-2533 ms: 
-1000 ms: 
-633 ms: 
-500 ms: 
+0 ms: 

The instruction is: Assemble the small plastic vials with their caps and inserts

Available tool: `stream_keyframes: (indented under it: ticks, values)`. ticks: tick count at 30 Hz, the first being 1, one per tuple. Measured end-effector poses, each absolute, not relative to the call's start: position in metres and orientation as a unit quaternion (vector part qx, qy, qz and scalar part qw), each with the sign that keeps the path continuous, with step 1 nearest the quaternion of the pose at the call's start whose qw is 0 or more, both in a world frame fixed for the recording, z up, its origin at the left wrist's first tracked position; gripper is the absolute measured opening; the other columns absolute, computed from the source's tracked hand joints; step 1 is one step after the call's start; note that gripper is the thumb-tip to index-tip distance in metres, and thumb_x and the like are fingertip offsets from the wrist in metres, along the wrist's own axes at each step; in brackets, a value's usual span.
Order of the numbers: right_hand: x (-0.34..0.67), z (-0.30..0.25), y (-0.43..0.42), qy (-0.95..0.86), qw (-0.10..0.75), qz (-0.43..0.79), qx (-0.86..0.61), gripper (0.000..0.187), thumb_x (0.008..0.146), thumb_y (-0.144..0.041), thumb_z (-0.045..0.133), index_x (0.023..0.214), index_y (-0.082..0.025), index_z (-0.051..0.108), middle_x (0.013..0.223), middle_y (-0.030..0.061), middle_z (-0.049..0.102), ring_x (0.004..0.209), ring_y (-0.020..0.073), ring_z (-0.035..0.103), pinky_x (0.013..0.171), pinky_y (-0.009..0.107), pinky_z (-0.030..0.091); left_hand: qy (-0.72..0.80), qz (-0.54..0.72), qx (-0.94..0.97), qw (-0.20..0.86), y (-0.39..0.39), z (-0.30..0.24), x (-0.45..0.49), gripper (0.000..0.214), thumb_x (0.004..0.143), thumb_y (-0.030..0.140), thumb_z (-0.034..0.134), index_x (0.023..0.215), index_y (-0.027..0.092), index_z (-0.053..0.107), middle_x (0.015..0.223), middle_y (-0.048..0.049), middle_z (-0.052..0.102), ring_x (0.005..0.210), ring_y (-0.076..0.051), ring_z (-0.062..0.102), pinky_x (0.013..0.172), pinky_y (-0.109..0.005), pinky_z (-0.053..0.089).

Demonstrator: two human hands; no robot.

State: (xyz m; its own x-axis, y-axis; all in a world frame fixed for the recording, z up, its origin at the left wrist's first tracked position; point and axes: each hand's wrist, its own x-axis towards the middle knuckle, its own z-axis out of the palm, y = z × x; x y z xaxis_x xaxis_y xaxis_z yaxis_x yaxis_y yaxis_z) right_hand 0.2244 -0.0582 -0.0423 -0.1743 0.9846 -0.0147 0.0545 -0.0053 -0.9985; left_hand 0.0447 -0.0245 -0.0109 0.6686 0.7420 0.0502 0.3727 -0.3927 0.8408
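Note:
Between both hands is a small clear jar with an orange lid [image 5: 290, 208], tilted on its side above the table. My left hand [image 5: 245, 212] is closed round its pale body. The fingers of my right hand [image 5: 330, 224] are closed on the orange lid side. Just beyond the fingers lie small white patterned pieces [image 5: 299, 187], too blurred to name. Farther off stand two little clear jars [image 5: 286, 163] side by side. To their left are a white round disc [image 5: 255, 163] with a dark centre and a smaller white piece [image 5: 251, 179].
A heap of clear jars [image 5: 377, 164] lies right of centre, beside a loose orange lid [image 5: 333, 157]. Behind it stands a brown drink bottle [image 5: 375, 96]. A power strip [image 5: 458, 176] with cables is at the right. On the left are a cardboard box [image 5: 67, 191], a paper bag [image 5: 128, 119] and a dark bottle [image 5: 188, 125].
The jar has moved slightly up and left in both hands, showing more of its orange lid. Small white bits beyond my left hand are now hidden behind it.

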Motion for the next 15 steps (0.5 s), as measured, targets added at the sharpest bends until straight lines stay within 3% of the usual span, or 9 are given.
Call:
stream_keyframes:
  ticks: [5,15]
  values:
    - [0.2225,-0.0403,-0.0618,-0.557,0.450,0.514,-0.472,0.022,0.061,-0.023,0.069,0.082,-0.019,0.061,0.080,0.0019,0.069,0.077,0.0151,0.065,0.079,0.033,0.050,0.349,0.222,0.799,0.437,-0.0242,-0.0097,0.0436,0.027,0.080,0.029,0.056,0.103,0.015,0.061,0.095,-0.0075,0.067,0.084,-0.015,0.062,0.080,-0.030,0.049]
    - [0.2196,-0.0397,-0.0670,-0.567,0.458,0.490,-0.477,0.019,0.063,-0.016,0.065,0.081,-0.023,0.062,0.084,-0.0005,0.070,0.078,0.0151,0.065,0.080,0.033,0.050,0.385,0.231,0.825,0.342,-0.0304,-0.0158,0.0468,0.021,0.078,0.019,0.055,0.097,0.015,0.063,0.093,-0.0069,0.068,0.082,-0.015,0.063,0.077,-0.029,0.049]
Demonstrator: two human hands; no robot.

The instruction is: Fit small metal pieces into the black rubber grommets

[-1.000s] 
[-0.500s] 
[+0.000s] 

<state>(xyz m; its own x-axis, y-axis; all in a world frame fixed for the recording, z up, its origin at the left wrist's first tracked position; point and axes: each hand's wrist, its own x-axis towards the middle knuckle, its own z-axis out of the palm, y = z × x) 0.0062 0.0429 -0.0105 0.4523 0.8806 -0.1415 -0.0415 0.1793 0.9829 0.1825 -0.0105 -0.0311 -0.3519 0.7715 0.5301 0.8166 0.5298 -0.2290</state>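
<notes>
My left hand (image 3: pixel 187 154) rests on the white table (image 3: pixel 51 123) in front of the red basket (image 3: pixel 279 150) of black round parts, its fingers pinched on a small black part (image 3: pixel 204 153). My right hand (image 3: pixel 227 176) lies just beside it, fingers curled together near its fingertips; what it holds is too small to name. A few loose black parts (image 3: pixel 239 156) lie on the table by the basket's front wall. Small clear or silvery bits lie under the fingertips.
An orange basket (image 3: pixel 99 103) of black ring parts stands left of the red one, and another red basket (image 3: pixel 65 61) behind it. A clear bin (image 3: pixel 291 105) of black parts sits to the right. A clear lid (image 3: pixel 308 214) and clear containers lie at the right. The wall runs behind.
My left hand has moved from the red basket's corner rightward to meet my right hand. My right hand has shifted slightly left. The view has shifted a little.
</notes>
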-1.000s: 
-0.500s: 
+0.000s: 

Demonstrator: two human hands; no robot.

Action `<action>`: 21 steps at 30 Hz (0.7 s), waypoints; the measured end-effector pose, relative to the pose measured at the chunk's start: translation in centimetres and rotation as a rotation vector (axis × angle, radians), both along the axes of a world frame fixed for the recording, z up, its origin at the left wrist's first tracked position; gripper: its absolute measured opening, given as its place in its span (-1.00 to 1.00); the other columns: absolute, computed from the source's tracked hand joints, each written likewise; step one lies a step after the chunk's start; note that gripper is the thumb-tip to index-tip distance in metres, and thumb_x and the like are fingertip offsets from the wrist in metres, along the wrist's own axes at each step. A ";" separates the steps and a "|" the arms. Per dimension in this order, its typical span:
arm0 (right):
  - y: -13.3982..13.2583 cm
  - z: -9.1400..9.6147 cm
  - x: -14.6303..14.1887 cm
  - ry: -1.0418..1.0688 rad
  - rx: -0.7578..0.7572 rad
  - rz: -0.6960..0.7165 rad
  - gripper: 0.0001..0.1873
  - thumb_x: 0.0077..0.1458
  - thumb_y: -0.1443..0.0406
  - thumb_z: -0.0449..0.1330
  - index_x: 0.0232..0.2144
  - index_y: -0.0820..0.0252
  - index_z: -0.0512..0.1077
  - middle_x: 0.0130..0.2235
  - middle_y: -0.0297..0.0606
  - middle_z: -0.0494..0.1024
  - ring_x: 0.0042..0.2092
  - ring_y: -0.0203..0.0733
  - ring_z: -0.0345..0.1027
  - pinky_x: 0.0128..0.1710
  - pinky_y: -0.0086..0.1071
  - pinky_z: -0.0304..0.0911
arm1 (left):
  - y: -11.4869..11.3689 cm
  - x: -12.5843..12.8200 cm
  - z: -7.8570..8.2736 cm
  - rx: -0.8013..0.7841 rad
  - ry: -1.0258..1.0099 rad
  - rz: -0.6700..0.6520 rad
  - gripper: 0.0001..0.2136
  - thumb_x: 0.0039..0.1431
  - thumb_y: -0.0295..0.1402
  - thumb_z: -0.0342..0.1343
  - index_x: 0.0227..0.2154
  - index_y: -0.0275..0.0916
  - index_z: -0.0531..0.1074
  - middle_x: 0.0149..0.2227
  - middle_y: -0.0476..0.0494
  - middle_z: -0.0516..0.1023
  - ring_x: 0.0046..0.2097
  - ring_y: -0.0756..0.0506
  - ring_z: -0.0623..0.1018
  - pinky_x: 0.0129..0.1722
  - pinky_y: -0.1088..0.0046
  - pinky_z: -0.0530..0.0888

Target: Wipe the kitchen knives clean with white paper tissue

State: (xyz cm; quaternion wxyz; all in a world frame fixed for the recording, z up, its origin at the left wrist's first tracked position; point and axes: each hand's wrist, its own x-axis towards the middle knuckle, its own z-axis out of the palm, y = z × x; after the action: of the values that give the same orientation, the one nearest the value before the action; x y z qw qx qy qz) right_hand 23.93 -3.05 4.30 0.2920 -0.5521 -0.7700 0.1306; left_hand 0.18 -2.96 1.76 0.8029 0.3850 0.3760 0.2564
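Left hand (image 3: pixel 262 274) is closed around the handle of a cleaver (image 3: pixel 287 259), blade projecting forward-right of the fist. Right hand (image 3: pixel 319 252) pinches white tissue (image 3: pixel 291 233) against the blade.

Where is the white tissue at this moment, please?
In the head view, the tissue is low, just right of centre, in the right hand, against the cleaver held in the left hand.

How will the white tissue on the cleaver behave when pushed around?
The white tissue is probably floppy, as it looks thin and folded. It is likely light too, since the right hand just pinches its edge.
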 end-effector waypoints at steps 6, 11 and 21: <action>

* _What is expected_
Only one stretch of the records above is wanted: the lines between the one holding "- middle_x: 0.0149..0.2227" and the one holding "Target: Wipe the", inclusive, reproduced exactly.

* _Output for this task_
  - middle_x: 0.0149..0.2227
  - middle_y: -0.0476..0.0494
  - middle_z: -0.0516..0.1023
  - ring_x: 0.0046..0.2097
  - ring_y: -0.0756..0.0506
  - ring_z: -0.0623..0.1018
  - pinky_x: 0.0129..0.1722
  - pinky_y: -0.1088..0.0046
  - pinky_z: -0.0530..0.0888

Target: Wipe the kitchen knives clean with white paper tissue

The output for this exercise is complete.